Published: Sun, March 11, 2018
Health Care | By Gwendolyn Kim

SC Legalizes Passive Euthanasia: Right to Die With Dignity

SC Legalizes Passive Euthanasia: Right to Die With Dignity

A five-judge constitution bench headed by Chief Justice Dipak Misra observed that the failure to legally recognise advance medical directives may amount to "non-facilitation" of the right to smoothen the dying process and the dignity in that process was also a part of the right to life under Article 21 of the Constitution.

"Human beings have the right to die with dignity", said the apex court after allowing passive euthanasia.

Aruna Shanbaug, 25, was a nurse in the King Edward Memorial Hospital in Mumbai when she was assaulted on November 27, 1973 by a sweeper. "There was no bedsore on her, which means she was not in a vegetative state". She could not move her hands or legs and could not talk or even move facial muscles for more than 40 years.

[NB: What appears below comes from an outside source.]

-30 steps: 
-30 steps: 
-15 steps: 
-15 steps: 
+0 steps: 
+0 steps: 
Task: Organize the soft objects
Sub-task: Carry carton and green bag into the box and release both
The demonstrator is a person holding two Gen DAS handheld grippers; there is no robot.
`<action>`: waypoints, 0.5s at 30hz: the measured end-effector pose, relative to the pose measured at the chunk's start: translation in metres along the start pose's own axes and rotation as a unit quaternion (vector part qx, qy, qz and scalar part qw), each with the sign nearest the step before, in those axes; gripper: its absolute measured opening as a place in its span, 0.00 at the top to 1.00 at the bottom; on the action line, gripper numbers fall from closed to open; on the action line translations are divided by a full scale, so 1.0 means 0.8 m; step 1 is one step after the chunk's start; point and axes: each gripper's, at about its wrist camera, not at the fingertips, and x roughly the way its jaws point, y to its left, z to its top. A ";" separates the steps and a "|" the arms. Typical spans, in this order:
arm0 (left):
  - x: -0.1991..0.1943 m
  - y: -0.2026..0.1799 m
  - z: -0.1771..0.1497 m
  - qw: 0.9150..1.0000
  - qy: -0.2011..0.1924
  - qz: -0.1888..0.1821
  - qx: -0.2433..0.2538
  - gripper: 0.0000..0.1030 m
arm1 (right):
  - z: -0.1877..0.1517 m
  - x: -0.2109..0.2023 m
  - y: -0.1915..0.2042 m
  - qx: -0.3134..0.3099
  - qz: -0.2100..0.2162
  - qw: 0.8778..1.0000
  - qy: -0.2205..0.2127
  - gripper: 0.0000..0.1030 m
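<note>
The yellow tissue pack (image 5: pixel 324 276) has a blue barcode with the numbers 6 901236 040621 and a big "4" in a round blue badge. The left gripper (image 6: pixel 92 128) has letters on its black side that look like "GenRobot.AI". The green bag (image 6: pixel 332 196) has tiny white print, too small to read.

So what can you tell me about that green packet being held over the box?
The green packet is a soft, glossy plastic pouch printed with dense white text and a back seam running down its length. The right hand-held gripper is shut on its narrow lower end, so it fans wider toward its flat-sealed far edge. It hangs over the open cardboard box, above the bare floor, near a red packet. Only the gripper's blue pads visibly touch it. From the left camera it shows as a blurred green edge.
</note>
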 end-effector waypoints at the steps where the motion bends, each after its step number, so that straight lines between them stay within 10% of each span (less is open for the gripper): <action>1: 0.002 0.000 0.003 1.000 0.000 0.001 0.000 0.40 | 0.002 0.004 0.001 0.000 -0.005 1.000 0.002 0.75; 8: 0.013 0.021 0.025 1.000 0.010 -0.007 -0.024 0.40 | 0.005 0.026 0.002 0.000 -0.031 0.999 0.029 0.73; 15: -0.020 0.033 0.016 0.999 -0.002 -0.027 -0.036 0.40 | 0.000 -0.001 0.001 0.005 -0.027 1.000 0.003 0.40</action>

Father Paul Thelakkat, editor of the church-run Sathyadeepam magazine, said the church apprehends that the verdict could be misused as a right of dignified killing of terminally ill patients.

"This judgement is because of Aruna Shanbaug, who suffered for 42 years". In passive euthanasia, no individual is given inordinate powers to take a life and safeguards require judicial scrutiny and a medical board comprising a team of doctors to make the recommendation. The Judges on the bench were nearly unanimous and in sync with the milestone verdict they passed and provided vocal support to the cause of the terminally ill people who they believe complete a glorious life only if they meet a non-volatile end.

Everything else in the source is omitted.